If the pancreas-first approach were enough to help diabetic patients, NowPatient’s diabetes app would have been a lot easier to build. In user interviews, many people with diabetes tell us that medical recipes are not easy to follow. Corner pieces of lasagna are not all created equal: some are larger; some are mostly meat; others have more vegetables. If you order lasagna at your favourite restaurant, do you really know how much carbohydrates it contains? Our users have a lot of experience guesstimating the number of carbs in their food, but they tell us mistakes are too easy to make. Little carb-counting mistakes can add up to be significant. There are apps out there that try to codify medical recipes and make carb counting more manageable. But they have a tough time giving personalised recommendations. Around 80 to 92 per cent of people who take insulin do not achieve stable blood glucose levels over time. This can lead to diabetic ketoacidosis and other serious complications. The pancreas-first and medical recipe approaches are clearly not working for many people.  This is the main trouble with pancreas-focused approaches to diabetes. Let’s face it.
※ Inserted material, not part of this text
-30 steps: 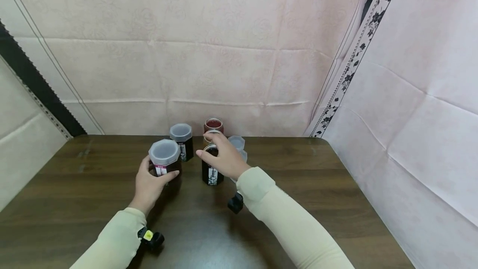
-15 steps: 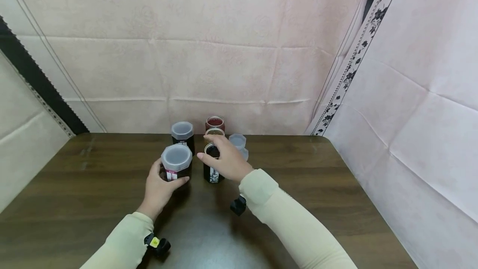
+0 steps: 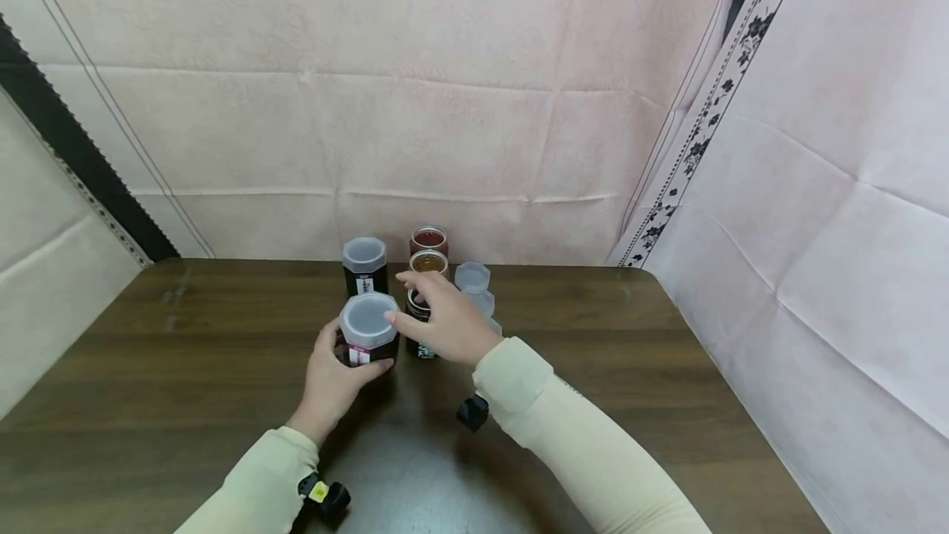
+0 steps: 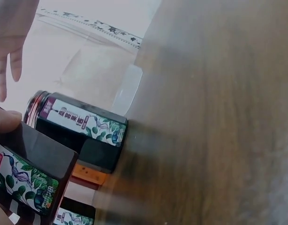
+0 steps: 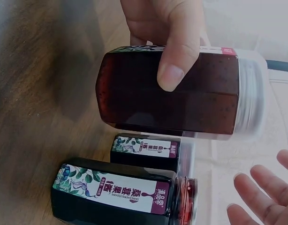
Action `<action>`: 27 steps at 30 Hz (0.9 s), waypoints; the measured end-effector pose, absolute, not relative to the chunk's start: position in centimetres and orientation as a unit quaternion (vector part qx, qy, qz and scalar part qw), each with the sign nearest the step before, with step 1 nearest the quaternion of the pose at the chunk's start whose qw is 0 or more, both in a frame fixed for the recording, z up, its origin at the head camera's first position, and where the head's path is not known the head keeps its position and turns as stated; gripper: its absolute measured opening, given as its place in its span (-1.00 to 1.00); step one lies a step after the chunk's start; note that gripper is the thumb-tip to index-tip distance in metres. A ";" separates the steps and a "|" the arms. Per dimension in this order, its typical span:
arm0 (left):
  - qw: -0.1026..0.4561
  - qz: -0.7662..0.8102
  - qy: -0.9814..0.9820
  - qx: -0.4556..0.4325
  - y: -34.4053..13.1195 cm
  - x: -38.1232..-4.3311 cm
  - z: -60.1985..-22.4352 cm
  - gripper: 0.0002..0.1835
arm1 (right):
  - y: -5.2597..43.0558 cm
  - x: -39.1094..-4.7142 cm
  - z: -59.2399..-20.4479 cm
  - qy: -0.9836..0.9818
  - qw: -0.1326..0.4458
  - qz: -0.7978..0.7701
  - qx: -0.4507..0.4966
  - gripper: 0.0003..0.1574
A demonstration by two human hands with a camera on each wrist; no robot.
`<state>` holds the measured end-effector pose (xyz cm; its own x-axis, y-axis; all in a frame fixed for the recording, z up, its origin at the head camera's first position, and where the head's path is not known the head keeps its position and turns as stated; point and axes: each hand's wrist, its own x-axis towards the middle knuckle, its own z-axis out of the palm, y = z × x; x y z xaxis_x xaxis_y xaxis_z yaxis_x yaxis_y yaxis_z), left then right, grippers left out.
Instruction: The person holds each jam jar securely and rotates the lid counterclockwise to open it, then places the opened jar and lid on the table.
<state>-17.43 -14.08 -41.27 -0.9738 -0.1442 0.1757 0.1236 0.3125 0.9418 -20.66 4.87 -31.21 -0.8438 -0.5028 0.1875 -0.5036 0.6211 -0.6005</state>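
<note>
My left hand (image 3: 337,381) grips a jar of dark red jam (image 5: 134,89) around its sides. A translucent eight-sided lid (image 3: 368,317) covers this jar, and its label shows pink and white. Fingers spread, my right hand (image 3: 450,324) hovers beside that lid; in the right wrist view its fingertips (image 5: 233,208) stand apart from the lid. Partly hidden under the right hand is an uncapped dark jam jar (image 4: 83,122) with a purple and white label. Beyond it stand an uncapped amber jar (image 3: 428,264) and an uncapped red jar (image 3: 429,239).
At the back left stands another dark jar (image 3: 364,270) with its translucent lid on. Loose translucent lids (image 3: 472,277) lie in a row right of the uncapped jars. The wooden table (image 3: 593,402) ends at a pale cloth wall (image 3: 445,105).
My left hand has carried the lidded jar to the right and slightly nearer, up beside the right hand. The right hand has barely moved, its thumb now overlapping the lid's edge in the head view.
</note>
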 end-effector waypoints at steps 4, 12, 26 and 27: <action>0.105 -0.583 -0.806 0.003 -13.8 -17.2 -41.3 -0.05 | 4.8 -20.5 -31.2 -0.904 0.003 0.322 0.282 -0.18; 0.094 -0.598 -0.796 -0.007 -13.0 -16.8 -41.5 -0.08 | 4.7 -20.3 -31.0 -0.910 0.010 0.289 0.295 -0.19; 0.082 -0.584 -0.808 -0.015 -11.8 -16.1 -41.4 -0.09 | 4.9 -19.2 -30.1 -0.932 0.014 0.184 0.311 -0.19; 0.083 -0.585 -0.807 -0.016 -11.6 -16.2 -41.4 -0.09 | 5.0 -19.2 -30.0 -0.934 0.011 0.179 0.309 -0.18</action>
<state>-16.21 -11.63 -41.44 -0.9857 -0.0706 0.1532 0.1236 0.3159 0.9407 -19.20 5.00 -30.00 -0.8093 -0.5726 0.1309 -0.5804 0.7453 -0.3281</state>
Our bodies react to food and to insulin in different ways at different times.

Formulas, rules and algorithms do not work well enough for everybody and across all situations in their life. If you are going through a stressful job interview, your body may react differently to a unit of insulin than if you are vacationing in the Bahamas or even taking a nap. Some of the factors that have been found to influence blood glucose are sleep, stress, weather, altitude, food, weight loss, walking, running and other exercises, obesity, menstruation, other health problems and travel, among others. If there is a medical formula here to tell people how much insulin to take, it is complicated and unknown. Medical scientists do not currently know how these factors interact to affect insulin and blood glucose.

A better approach zooms out from the pancreas to the entire human being in addressing diabetes. It is the approach we favour at NowPatient. The fact is that type 1 diabetes is a deficiency of insulin-producing cells in the pancreas and this is not something anybody should deny. At NowPatient, we simply think that the solution is not to replace the work done by the pancreas. Our thinking is that the solution is broader than that. We have learned from the pancreas’ first approach that many factors control blood glucose and not all are a function of the endocrine system. The human-first approach takes into account all the relevant factors we mentioned: both inside and outside this system.

How can we use this variety of factors to help people decide how much insulin to take? The pancreas first approach has shown us that no medical formula, however complex, is likely to help different people facing different circumstances, but not all is lost. At NowPatient, we know that people who take insulin know their bodies best and that they are the best sources of information and guidance about how much insulin they ought to take. Who knows best how lasagna affects their blood glucose level? Well, you know best how it affects your body and I know best how it affects mine.

We gather our users’ trial-and-error experiences in a collective body of data. The many trial-and-error experiments they conduct for themselves contain hard-won wisdom. Once again, we know from the pancreas-first approach that it is not feasible to codify their wisdom as a set of rules. But what if there was an app that used machine learning to help people take insulin? Unlike impersonal medical recipes and generic algorithms, these models are deeply personalized for each user’s experience.

In sum, at Quin, our goal is to help people decide for themselves how much insulin to take and when to take it. We do it not with generic medical formulas but with machine learning models customised to the lived experience of each user.